[Problem description] Search the entries below for the word "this" and copy each line that has it.

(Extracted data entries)
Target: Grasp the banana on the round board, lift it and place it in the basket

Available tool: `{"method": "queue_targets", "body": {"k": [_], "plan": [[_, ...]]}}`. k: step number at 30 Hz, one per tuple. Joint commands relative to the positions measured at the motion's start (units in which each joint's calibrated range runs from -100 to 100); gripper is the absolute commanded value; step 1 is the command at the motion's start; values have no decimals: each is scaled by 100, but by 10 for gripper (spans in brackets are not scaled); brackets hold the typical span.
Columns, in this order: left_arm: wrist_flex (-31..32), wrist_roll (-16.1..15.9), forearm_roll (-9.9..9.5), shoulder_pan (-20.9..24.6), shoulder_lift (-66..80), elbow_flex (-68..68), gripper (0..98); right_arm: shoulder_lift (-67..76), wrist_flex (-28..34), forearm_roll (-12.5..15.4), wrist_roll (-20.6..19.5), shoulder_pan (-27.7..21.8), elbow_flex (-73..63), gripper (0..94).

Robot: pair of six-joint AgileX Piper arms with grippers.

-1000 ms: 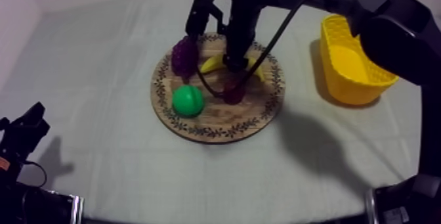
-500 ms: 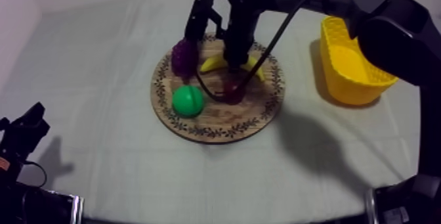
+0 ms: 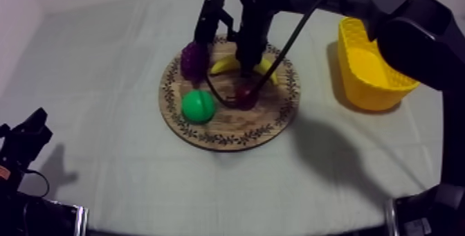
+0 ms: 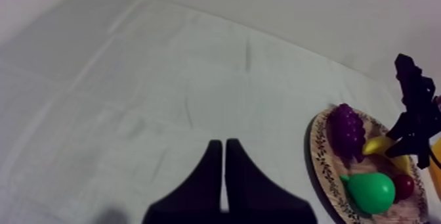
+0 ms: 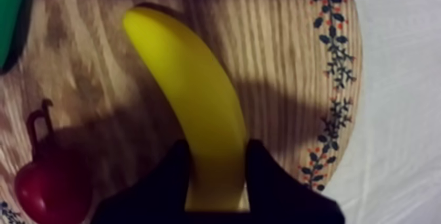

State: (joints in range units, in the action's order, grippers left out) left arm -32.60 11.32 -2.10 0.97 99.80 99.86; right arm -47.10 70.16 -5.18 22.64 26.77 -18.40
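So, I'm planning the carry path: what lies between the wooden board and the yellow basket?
In the top view, only bare cloth lies between the wooden board and the yellow basket; nothing stands there.

Closed left gripper (image 4: 223, 144) above cloth (image 4: 131, 75)

Light's soft and comes from above for us, kinda dim, with a cool greyish cast over the cloth (image 3: 104, 79). Our right arm (image 3: 415, 31) drops a faint, wide shadow on the cloth just right of the board (image 3: 228, 131). Up close, a darker shadow lies across the wood beside the banana (image 5: 197, 102).
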Motion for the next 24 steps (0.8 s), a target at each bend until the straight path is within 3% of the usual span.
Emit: {"method": "queue_targets", "body": {"k": [1,13,24], "plan": [[2,-1,2,1,3,3,1,27,25,0,-21,10,-7,133],[2,-1,2,1,3,3,1,947,409,-39,-261,32,-348,124],[2,-1,2,1,3,3,1,3571,634,-116,-541,70,565,97]]}}
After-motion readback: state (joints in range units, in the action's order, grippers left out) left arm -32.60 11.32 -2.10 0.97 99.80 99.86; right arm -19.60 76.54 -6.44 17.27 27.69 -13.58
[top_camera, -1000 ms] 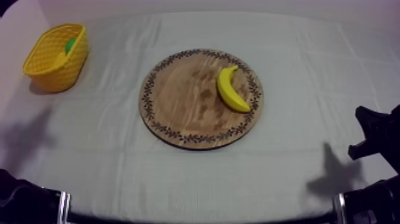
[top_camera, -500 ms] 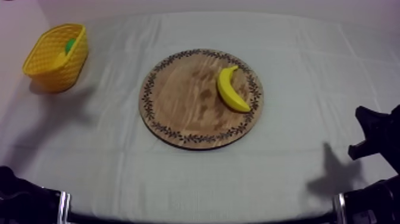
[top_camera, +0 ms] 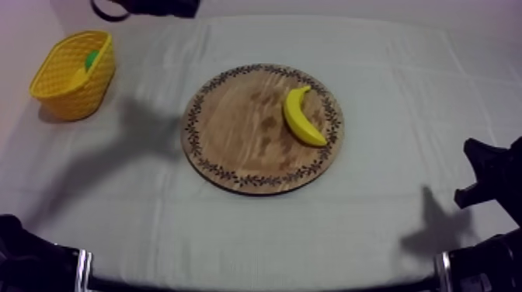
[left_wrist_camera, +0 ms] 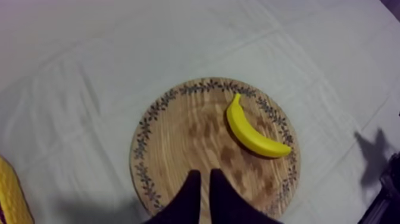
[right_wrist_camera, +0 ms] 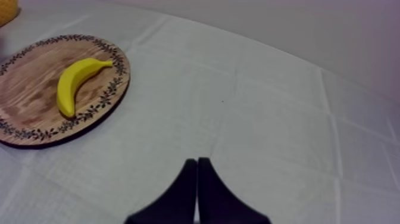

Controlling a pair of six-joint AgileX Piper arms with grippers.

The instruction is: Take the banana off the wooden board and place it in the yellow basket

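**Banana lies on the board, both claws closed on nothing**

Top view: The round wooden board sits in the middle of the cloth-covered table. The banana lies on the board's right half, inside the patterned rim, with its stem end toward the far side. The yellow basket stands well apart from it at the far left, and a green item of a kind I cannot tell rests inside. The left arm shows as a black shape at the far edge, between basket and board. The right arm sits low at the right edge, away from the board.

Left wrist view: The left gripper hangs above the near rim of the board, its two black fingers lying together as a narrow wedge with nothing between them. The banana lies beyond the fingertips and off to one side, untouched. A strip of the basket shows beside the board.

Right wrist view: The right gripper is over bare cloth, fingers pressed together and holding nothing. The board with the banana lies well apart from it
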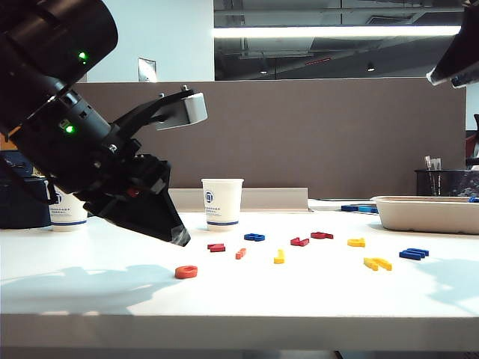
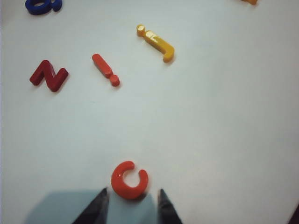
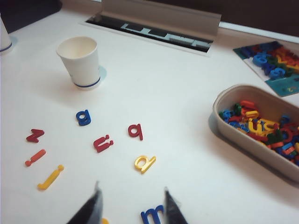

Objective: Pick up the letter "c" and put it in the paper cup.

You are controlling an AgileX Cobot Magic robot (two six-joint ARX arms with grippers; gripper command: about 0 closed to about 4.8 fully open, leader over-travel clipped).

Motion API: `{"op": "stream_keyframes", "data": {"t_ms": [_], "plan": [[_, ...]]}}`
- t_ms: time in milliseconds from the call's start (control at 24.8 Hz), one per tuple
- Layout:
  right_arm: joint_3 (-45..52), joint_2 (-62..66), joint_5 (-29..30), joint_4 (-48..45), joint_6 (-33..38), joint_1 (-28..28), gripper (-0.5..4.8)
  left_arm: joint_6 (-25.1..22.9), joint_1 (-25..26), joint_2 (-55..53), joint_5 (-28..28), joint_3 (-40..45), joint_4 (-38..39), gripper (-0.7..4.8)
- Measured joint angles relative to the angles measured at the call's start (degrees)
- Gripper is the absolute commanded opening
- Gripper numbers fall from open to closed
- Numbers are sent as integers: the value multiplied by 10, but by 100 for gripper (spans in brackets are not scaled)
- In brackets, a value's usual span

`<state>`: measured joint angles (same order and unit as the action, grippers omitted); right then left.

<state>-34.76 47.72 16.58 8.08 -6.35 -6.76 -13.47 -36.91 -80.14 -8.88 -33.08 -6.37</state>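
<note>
On a white table [image 1: 314, 292] before a brown partition, the left gripper [image 2: 131, 205] hovers with jaws apart, the letter "c" [image 2: 129, 180] lying just at its tips. The paper cup [image 1: 222, 203] stands at one o'clock from that letter. The right gripper [image 3: 131, 207] hangs open above scattered letters.

The left arm [image 1: 67, 134] is a bulky glossy black shell with two small green lights and a grey-white bracket on top. Its gripper [image 2: 131, 205] ends in two dark, pointed fingers [image 2: 98, 207]. The right gripper [image 3: 131, 207] has similar dark tapered tips.
</note>
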Motion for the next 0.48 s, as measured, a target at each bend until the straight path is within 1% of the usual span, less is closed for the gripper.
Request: {"op": "stream_keyframes", "data": {"t_ms": [121,202,484], "plan": [[0,0,0,8,0,0,181,-8,0,0,0,0,-1,134],[0,0,0,8,0,-6,181,-13,0,-2,0,0,-3,163],[0,0,1,7,0,-9,181,-15,0,-20,0,0,-20,163]]}}
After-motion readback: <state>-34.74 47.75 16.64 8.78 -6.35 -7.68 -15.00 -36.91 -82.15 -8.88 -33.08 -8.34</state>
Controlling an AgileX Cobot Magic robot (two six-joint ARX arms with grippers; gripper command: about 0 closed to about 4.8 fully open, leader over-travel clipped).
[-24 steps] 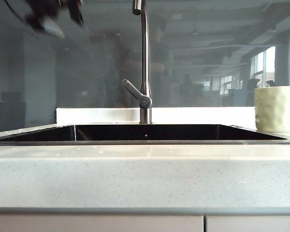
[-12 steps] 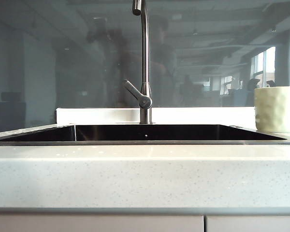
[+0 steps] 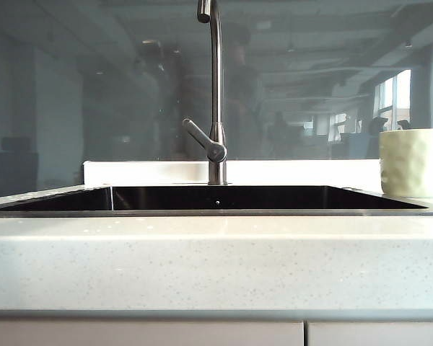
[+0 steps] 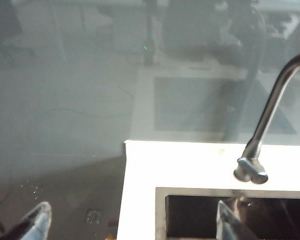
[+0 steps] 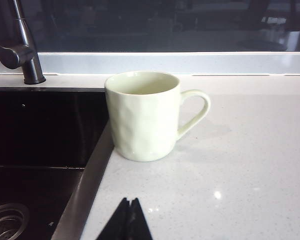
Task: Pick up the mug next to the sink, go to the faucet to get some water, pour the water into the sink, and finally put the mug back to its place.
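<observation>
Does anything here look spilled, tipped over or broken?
Nothing stands out. The pale cream dimpled ceramic mug stands upright on the speckled stone counter beside the black sink; no puddle shows, and the steel gooseneck faucet shows no water running.

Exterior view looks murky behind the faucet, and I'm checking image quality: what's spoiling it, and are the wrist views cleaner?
Exterior view: room reflections veil the glass behind the faucet. Left wrist view: hazy, washed out. Right wrist view: sharp mug, soft shadow, small countertop glints.
</observation>
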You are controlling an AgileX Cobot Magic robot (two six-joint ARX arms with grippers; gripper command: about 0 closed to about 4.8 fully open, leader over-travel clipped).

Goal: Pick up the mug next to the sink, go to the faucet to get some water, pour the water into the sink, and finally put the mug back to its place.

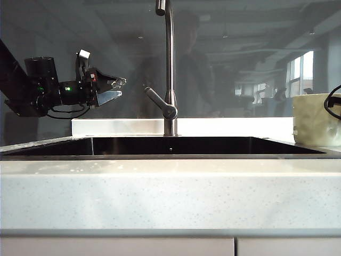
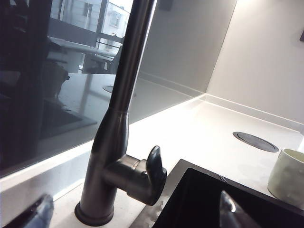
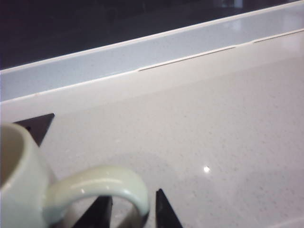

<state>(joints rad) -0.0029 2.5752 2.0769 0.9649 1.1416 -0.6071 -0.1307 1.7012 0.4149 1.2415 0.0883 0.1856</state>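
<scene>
Exterior view: a pale speckled table [image 1: 170, 197] fills the lower half, with the dark sink [image 1: 170, 145] recessed into it. The faucet [image 1: 169, 69] rises upright from behind the sink's middle, its lever angled up and to the left near the base. The left gripper [image 1: 118, 88] hangs in the air to the left of the faucet, above the sink's left end, pointing toward the lever but apart from it; its fingers stand spread. At the far right edge the mug [image 1: 315, 119] stands upright on the table just beside the sink's right end. A dark loop of cable shows at the mug's right side; the right gripper itself is not clearly seen here.

Left wrist view: the faucet [image 2: 121, 114] stands close, its lever [image 2: 153, 173] facing the camera. Two fingertips [image 2: 230, 211] sit far apart at the frame's lower corners, empty. The sink [image 2: 209, 204] lies below, and the mug [image 2: 289, 178] stands on the table beyond it. A round dark disc [image 2: 255, 141] is set into the table farther off.

Right wrist view: the mug [image 3: 28, 185] sits on the table [image 3: 213, 142], its loop handle [image 3: 102, 190] toward the camera. The right gripper [image 3: 133, 213] has a dark fingertip on each side of the handle's end, slightly apart; whether they pinch the handle cannot be told.
</scene>
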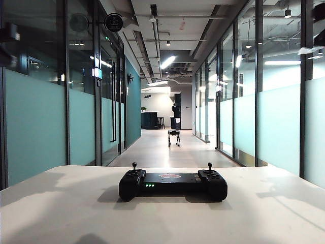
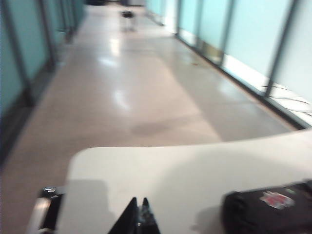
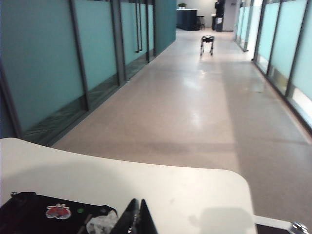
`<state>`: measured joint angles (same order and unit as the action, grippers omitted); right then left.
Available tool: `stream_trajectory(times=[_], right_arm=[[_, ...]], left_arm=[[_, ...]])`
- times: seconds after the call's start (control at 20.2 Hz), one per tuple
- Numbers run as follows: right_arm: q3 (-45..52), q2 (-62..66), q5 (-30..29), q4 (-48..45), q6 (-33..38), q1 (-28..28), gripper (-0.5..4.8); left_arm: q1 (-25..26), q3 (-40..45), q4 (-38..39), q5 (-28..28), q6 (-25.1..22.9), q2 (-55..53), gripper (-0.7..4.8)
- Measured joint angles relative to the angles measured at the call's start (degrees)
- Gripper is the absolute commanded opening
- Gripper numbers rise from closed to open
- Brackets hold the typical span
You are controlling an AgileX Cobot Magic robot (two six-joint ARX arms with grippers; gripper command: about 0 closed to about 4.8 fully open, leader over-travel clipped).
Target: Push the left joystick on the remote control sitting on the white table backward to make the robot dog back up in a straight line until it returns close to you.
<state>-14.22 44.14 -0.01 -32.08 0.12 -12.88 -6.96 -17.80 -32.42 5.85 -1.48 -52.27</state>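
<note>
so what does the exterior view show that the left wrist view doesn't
Only the exterior view shows the whole remote control with both sticks, including the left joystick, and its green lights; neither arm appears in it. Only the left wrist view shows the left gripper, its fingertips together, low over the white table and beside one end of the remote control. Both show the table, the glass-walled corridor and the robot dog far down it, blurred in the wrist view.

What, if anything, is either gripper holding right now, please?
Nothing. The left gripper and right gripper are both shut and empty above the white table, near the remote control.
</note>
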Motion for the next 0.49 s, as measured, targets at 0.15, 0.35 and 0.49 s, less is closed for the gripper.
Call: stream_trajectory(times=[0.15, 0.35, 0.49], right_arm=[[0.0, 3.76, -0.11, -3.15, 0.0, -0.85, -0.05], [0.0, 8.46, -0.15, -5.84, 0.0, -1.44, -0.05], [0.0, 12.0, -1.18, -7.3, 0.0, -1.42, -0.05]], left_arm=[[0.0, -0.48, -0.92, 2.71, 0.0, -2.45, -0.05], [-0.07, -0.46, -1.2, 5.44, 0.0, -3.63, -0.05], [-0.09, -0.46, -1.22, 5.57, 0.0, -3.69, -0.05]])
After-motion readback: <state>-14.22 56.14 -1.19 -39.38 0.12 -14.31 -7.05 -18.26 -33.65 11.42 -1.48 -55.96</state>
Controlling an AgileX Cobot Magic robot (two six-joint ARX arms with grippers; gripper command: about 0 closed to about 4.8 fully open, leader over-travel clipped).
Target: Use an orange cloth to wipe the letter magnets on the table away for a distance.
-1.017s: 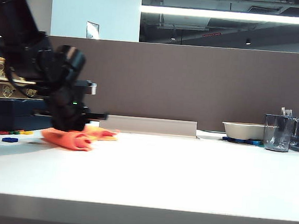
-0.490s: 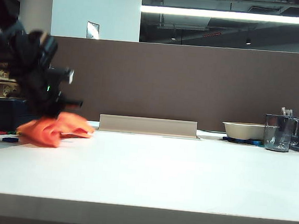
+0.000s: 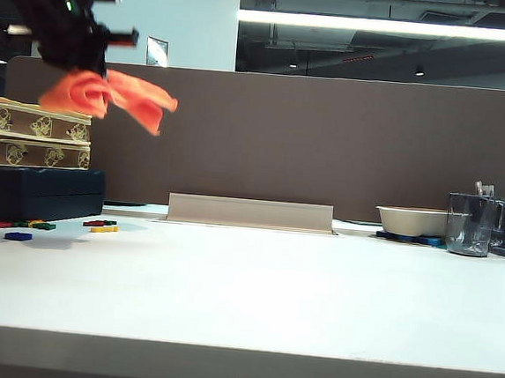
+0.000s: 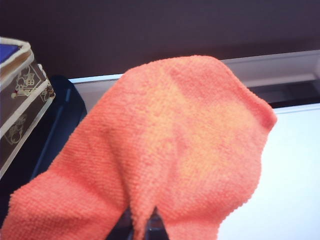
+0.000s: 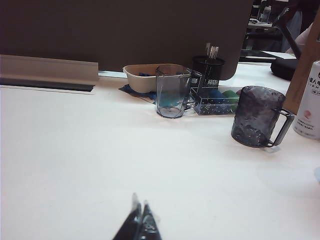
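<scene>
Left gripper point(image 3: 79, 46) is held high above the table point(image 3: 269, 305), clenched on the orange cloth point(image 3: 110, 97); right gripper point(image 5: 139, 222) is seen pinched together low over it; letter magnets point(image 3: 101, 226) lie below; no writing can be read.

Little can be read here. In the right wrist view a white bottle point(image 5: 310, 100) at the edge of the tabletop point(image 5: 75, 150) carries dark printed characters, but they are cut off by the frame and too small to make out. The stacked boxes point(image 3: 31, 139) show a repeating printed emblem, not legible lettering. The letter magnets point(image 3: 99, 225) are too small to tell which letters they are.
</scene>
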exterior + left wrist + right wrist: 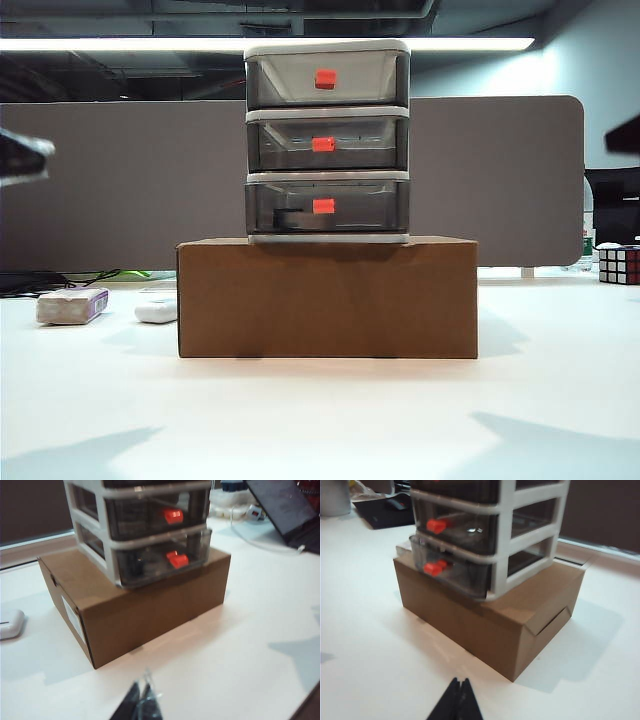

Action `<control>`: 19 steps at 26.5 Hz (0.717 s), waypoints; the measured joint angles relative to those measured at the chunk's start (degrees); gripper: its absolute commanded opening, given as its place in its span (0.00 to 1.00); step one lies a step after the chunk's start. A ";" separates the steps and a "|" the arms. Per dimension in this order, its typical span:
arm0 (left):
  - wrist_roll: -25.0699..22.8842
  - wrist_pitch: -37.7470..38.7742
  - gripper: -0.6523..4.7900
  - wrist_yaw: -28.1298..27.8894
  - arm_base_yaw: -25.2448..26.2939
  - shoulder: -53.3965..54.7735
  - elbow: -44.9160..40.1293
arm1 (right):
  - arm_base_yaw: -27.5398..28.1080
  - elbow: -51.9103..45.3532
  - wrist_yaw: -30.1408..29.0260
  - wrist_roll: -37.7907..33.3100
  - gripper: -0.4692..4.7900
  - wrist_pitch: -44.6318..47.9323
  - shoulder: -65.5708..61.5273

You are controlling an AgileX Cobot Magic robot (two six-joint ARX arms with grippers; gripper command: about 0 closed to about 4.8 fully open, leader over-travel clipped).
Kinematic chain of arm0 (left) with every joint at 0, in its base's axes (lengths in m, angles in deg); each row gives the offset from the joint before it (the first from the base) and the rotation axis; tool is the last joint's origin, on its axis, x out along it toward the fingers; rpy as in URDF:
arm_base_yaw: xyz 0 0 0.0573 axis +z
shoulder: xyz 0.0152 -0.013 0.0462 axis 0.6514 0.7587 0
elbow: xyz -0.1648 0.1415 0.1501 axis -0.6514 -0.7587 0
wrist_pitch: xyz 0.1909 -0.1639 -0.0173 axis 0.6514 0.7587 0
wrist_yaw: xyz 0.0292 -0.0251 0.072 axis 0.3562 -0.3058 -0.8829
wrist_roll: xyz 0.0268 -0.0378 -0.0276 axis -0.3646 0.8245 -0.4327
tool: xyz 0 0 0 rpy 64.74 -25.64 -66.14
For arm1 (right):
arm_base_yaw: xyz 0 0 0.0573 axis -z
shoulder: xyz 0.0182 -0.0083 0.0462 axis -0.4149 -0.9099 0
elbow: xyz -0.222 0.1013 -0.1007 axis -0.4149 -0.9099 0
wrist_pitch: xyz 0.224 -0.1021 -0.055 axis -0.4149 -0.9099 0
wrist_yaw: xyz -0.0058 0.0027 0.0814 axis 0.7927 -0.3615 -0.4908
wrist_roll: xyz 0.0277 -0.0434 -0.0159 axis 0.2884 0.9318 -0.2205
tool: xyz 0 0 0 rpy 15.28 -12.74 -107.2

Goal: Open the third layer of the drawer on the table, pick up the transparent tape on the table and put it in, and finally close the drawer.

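The drawer (327, 141) is a white three-tier unit standing on a brown cardboard box (327, 297). Its third layer (327, 207), the lowest and darkest one with a red-orange handle, sits pushed in, its front slightly proud of the frame in the wrist views (165, 560) (447, 570). A dark smudge shows through its front; the transparent tape itself I cannot make out, and none lies on the table (320, 420). My left gripper (141, 686) is shut and hangs over the table in front of the box, a thin clear glint at its tips. My right gripper (460, 681) is shut too, over bare table.
A white block with a purple label (72, 305) and a small white oval object (157, 311) lie left of the box. A Rubik's cube (619, 265) stands far right. A laptop (285, 507) sits behind. Both arms show only as dark tips at the exterior view's edges.
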 measured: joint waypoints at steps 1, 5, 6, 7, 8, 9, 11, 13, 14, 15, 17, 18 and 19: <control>-0.24 -1.29 0.11 0.00 0.02 -0.02 -0.92 | 0.00 -1.29 -0.13 -0.09 0.08 2.01 0.00; -0.59 -3.21 0.11 0.15 0.33 -0.11 -1.95 | 0.04 -3.69 -0.68 -0.61 0.08 5.57 0.02; -0.72 -3.52 0.11 0.17 0.66 -0.13 -1.92 | 0.07 -3.69 -0.70 -0.61 0.08 5.77 0.00; -1.29 -3.61 0.11 0.20 1.27 -0.13 -1.92 | 0.07 -3.69 -0.81 -0.48 0.08 5.51 0.00; -1.79 -3.43 0.11 0.39 2.16 -0.13 -1.92 | 0.22 -3.69 -0.92 0.15 0.08 5.18 0.00; -2.21 -2.93 0.11 0.72 3.78 -0.13 -1.92 | 0.63 -3.69 -1.07 0.52 0.08 4.92 0.00; -2.69 -1.22 0.11 2.78 8.39 -0.13 -1.92 | 2.23 -3.69 -1.07 1.33 0.08 4.35 0.02; -2.82 -0.48 0.11 8.11 16.96 -0.13 -1.88 | 6.19 -3.69 -1.03 2.03 0.08 4.11 0.02; -2.84 -0.37 0.11 9.66 19.43 -0.11 -1.90 | 8.07 -3.69 -1.07 2.08 0.08 4.11 0.02; -2.89 -0.35 0.11 11.78 22.80 -0.13 -1.90 | 9.77 -3.69 -1.05 2.10 0.08 4.11 0.00; -2.97 -0.37 0.11 16.37 30.40 -0.11 -1.90 | 13.57 -3.69 -1.07 2.12 0.08 4.13 0.00; -2.95 -0.39 0.11 17.81 33.79 -0.11 -1.90 | 15.56 -3.69 -1.07 2.14 0.08 4.11 0.00; -2.84 -0.39 0.11 19.76 37.90 -0.11 -1.90 | 17.09 -3.69 -1.07 2.16 0.08 4.11 0.00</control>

[Finished task]
Columns, in this order: left_arm: wrist_flex (-31..32), wrist_roll (-16.1..15.9), forearm_roll (-9.9..9.5), shoulder_pan (-20.9..24.6), shoulder_lift (-66..80), elbow_flex (-68..68), gripper (0..98); right_arm: shoulder_lift (-67..76), wrist_flex (-28..34), forearm_roll (-12.5..15.4), wrist_roll (-20.6..19.5), shoulder_pan (-27.7..21.8), elbow_flex (-73..63), gripper (0..94).
Action `<control>`: 19 steps at 26.5 Hz (0.717 s), waypoints; the measured joint angles relative to those measured at the chunk's start (degrees); gripper: its absolute commanded opening, given as its place in its span (0.00 to 1.00); step one lies a step after the chunk's start. A ";" separates the steps and a "|" the arms. Per dimension in this order, its typical span:

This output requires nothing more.